» **YOUR GOAL**:
Please retype the records below exactly, from the first line through the line containing "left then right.", and leave out any pictures.

» **DATA RECORDS**:
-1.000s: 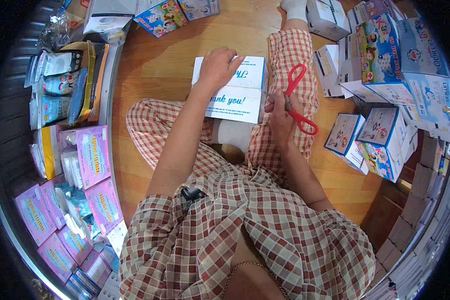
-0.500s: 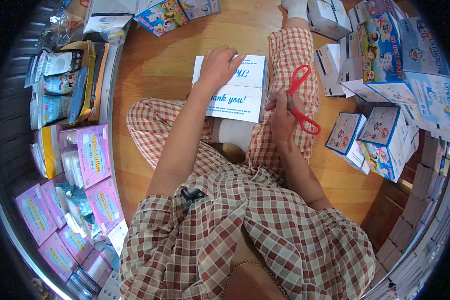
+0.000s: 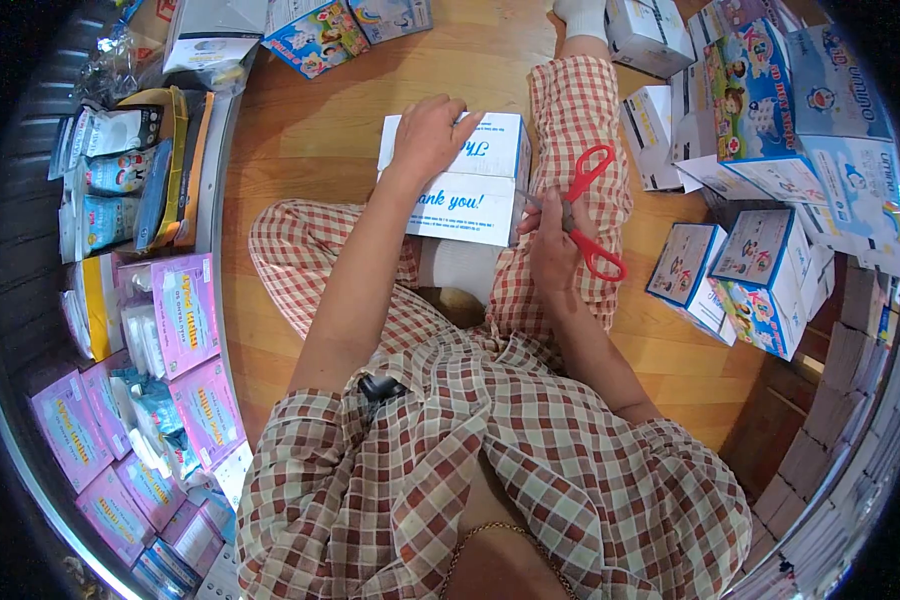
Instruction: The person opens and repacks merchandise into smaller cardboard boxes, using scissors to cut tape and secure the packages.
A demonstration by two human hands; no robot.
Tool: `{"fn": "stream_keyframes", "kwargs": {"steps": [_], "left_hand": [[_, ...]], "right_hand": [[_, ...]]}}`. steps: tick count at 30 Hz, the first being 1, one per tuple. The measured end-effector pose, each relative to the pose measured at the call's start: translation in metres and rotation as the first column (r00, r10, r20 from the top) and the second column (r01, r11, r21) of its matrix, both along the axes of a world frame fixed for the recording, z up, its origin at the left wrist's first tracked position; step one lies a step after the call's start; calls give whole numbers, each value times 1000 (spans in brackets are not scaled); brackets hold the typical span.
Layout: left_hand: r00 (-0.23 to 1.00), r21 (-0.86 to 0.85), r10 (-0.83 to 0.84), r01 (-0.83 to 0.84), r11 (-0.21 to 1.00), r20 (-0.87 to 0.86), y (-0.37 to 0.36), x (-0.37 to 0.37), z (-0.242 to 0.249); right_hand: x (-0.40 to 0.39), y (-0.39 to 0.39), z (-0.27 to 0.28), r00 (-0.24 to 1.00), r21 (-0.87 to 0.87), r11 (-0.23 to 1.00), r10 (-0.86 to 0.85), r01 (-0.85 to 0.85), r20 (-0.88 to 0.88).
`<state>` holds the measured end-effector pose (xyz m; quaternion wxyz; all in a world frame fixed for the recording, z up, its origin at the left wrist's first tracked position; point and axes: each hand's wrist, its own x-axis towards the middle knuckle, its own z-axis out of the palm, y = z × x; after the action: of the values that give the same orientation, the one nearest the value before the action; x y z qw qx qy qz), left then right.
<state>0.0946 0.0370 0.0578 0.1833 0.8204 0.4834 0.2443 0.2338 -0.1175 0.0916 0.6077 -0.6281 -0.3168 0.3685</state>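
A white cardboard box (image 3: 460, 215) with blue "Thank you!" print lies between my legs, its two top flaps meeting at a seam. My left hand (image 3: 432, 140) grips it from above, the fingers bent toward its far edge and the thumb stretched over the far flap. Beside the box's right side, my right hand (image 3: 553, 245) is closed around a pair of scissors (image 3: 590, 255) with red handles. The handles point up and right, away from the box. Their blades point left at the right end of the seam; the tips are hard to make out.
Printed boxes (image 3: 755, 95) are stacked at the right, with two smaller boxes (image 3: 685, 275) nearer me. More boxes (image 3: 320, 40) lie at the far side. On the left, a shelf holds pink packs (image 3: 185, 310) and bagged masks (image 3: 115, 175). My legs flank the box on the wooden floor (image 3: 300, 130).
My right hand has shifted slightly left with the scissors, bringing the blades to the box's right edge. My left hand stays on the box. The whole view has shifted a little.
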Motion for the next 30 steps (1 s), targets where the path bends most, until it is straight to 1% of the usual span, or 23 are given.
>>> {"fn": "stream_keyframes", "kwargs": {"steps": [3,5,9,11,12,14,18,21,22,24,25,26,27,28,29,30], "left_hand": [[1000,-5,10,-10,1000,-9,0,0,0],[1000,-3,13,-13,1000,-8,0,1,1],[1000,26,6,-7,1000,19,-1,0,0],[1000,14,8,-8,1000,27,-1,1,1],[999,0,10,-10,1000,35,-2,1,3],[999,15,8,-8,1000,37,-3,2,3],[1000,12,14,-15,1000,25,-5,1,6],[1000,-20,9,-9,1000,-2,-4,0,6],[1000,-18,9,-9,1000,-2,-3,-2,4],[997,-11,72,-72,997,22,2,-6,-1],[997,-8,72,-72,997,24,6,-10,-5],[981,27,191,-191,981,-15,12,-18,-10],[949,64,310,-307,950,-49,15,-25,-9],[893,31,409,-411,911,-187,20,-37,-7],[849,-50,449,-480,876,-278,22,-47,6],[796,-122,477,-551,825,-372,22,-57,15]], "right_hand": [[0,-4,-2,1000,-11,1000,3,-3,-7],[-3,-10,4,998,-55,998,-7,4,-60],[-3,-17,-1,1000,-35,999,6,-6,-9],[-5,-17,0,993,-29,1000,-10,7,-119],[-4,-18,1,993,-27,1000,-9,6,-120],[-2,-21,4,984,-94,995,10,-27,-176],[-5,-25,5,990,-102,994,26,-40,-135],[-7,-28,1,990,-133,991,-12,-6,-137],[-7,-32,0,993,-125,992,18,-33,-117],[-6,-38,-5,994,-113,992,49,-60,-95],[-5,-40,-8,985,-78,996,32,-46,-169],[-5,-40,-10,969,-41,999,18,-29,-245],[-1,-36,-7,969,-38,999,21,-31,-246],[6,-31,-2,982,-20,1000,2,-6,-187],[13,-25,3,991,-1,1000,-15,15,-130],[20,-17,5,991,0,1000,-5,5,-134]]}}
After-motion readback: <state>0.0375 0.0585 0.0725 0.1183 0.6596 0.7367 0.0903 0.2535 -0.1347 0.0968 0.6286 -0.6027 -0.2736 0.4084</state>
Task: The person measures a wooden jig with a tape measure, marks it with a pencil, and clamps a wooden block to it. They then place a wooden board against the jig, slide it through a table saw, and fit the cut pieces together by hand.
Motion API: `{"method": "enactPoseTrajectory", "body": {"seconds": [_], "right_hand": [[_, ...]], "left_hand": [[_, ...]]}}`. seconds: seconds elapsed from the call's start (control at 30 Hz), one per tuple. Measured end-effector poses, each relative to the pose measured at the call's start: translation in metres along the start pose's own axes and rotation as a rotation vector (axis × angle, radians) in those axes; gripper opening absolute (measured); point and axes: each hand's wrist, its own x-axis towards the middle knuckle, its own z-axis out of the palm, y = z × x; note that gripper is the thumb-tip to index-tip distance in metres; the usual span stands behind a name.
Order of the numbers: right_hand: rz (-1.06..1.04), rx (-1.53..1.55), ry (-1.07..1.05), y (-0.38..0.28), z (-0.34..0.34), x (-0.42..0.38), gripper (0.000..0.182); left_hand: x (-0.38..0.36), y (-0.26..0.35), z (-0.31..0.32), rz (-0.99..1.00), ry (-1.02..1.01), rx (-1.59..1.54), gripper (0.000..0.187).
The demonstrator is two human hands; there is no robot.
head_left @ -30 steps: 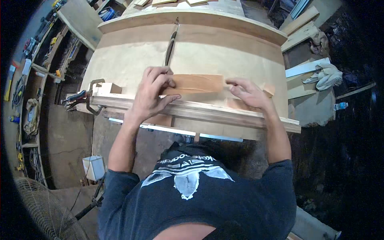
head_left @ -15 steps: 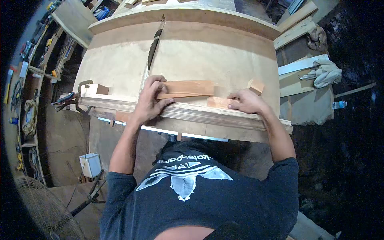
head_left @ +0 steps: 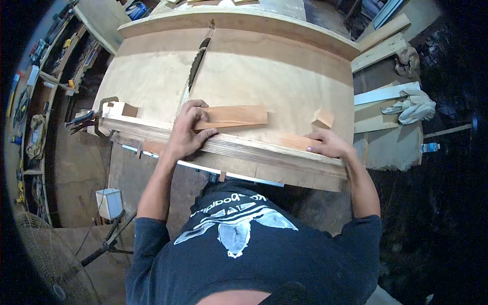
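My left hand [head_left: 189,133] is closed around the left end of a reddish wooden board [head_left: 239,116], thumb on the near side. That board lies just behind the sled's thick plywood front fence [head_left: 254,149]. My right hand [head_left: 329,144] grips a second, flatter wooden piece [head_left: 292,141] along the same fence, and its fingers cover that piece's right end. The two pieces are apart. A small angled wood block [head_left: 323,118] rests just behind my right hand. Beyond my left hand, a dark saw blade [head_left: 198,65] stands up through the slot in the plywood base [head_left: 284,76].
A clamp [head_left: 105,114] holds a stop block [head_left: 123,109] at the fence's left end. A tall rear fence [head_left: 239,23] crosses the far side. Boards and a pale cloth [head_left: 413,105] lie at right. A fan [head_left: 53,259] stands lower left, near tool shelves [head_left: 46,101].
My right hand has slid right with the flatter piece, widening the gap between it and the board. My left hand has shifted slightly left with the board. The camera view has tilted a little.
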Motion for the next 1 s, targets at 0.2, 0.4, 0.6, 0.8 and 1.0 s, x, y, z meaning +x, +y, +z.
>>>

» **WRITTEN REPLY**:
-1.000s: 
-0.500s: 
+0.000s: 
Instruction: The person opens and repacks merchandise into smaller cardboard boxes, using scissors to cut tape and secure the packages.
A demonstration by two human hands; no robot.
Tool: `{"fn": "stream_keyframes", "kwargs": {"steps": [_], "left_hand": [[_, ...]], "right_hand": [[_, ...]]}}`. steps: tick count at 30 Hz, the first being 1, one per tuple. The measured end-effector pose, each relative to the pose measured at the call's start: translation in metres and rotation as the first column (r00, r10, r20 from the top) and the second column (r01, r11, r21) of its matrix, both along the axes of a world frame fixed for the recording, z up, its origin at the left wrist's first tracked position; step one lies a step after the call's start; calls give whole numbers, each value times 1000 (spans in brackets are not scaled); brackets hold the typical span.
Layout: left_hand: r00 (-0.23 to 1.00), r21 (-0.86 to 0.85), r10 (-0.83 to 0.84), r01 (-0.83 to 0.84), r11 (-0.21 to 1.00), r20 (-0.87 to 0.86), y (-0.37 to 0.36), x (-0.37 to 0.37), z (-0.242 to 0.249); right_hand: x (-0.40 to 0.39), y (-0.39 to 0.39), z (-0.27 to 0.28), r00 (-0.24 to 1.00), r21 (-0.87 to 0.87), r11 (-0.23 to 1.00), r10 (-0.86 to 0.85), r01 (-0.85 to 0.85), r20 (-0.88 to 0.88).
`<state>` holds the measured end-effector pose (xyz m; quaternion wxyz; all in a world frame fixed for the recording, z up, its origin at the left wrist's first tracked position; point and axes: each hand's wrist, its own x-axis towards the middle knuckle, its own z-axis out of the palm, y = z × x; after the action: of the values that give the same orientation, the one nearest the value before the action; x y z qw qx qy qz), left then right.

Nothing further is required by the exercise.